INFORMATION PROVIDED —

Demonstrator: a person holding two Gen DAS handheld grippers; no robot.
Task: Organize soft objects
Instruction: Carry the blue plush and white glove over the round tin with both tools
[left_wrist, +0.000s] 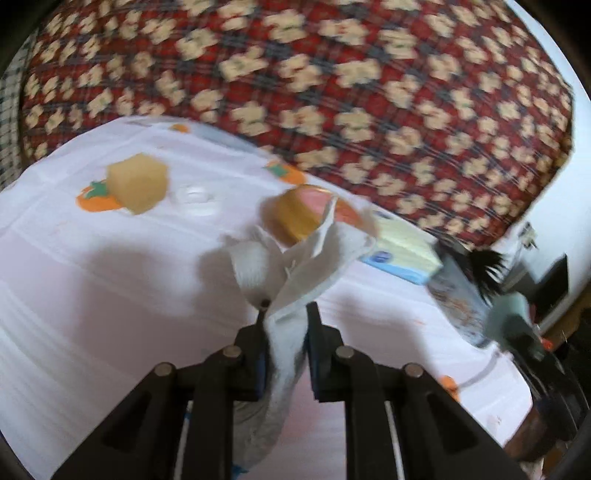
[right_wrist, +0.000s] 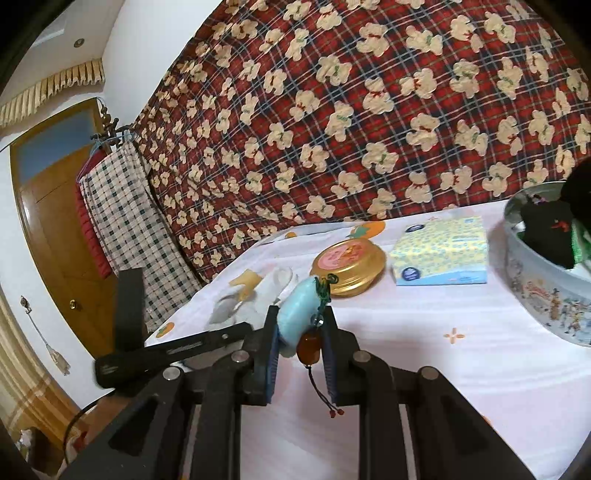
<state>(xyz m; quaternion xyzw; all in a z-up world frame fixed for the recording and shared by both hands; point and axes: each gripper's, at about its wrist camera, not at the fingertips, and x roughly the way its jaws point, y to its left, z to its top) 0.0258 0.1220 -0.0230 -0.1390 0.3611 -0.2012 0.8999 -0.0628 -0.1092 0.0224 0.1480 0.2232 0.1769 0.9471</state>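
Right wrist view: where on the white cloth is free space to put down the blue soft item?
The white cloth is bare in front of the tissue box and the gold tin, left of the round printed tin. It is crowded past the right gripper, around the crumpled tissue.

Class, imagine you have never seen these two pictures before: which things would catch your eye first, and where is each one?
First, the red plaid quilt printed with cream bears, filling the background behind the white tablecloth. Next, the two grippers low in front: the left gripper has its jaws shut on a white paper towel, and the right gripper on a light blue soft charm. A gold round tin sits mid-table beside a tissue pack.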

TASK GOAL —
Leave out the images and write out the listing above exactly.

ANSWER FOR THIS EXERCISE —
Demonstrator: a person holding two Gen DAS handheld grippers; no robot.
Task: Organize soft objects
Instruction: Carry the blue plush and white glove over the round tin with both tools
[left_wrist, +0.000s] 
[right_wrist, +0.000s] 
<state>(xyz m; quaternion xyzw; all in a z-up world frame fixed for the recording and shared by both hands; point and axes: each gripper's, at about its wrist camera, not at the fingertips, and x roughly the way its jaws point, y to its left, z to its top) 0.0258 0.1220 -0.0230 -0.1390 0.3611 -0.2012 0.8999 -0.0628 -0.1092 0.0224 0.1480 0.2232 0.1769 0.9471</state>
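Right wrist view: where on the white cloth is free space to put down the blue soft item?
The white cloth is bare in front of the tissue box and the gold tin, left of the round printed tin. It is crowded past the right gripper, around the crumpled tissue.

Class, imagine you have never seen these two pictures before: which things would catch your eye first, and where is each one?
First, the red plaid quilt printed with cream bears, filling the background behind the white tablecloth. Next, the two grippers low in front: the left gripper has its jaws shut on a white paper towel, and the right gripper on a light blue soft charm. A gold round tin sits mid-table beside a tissue pack.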

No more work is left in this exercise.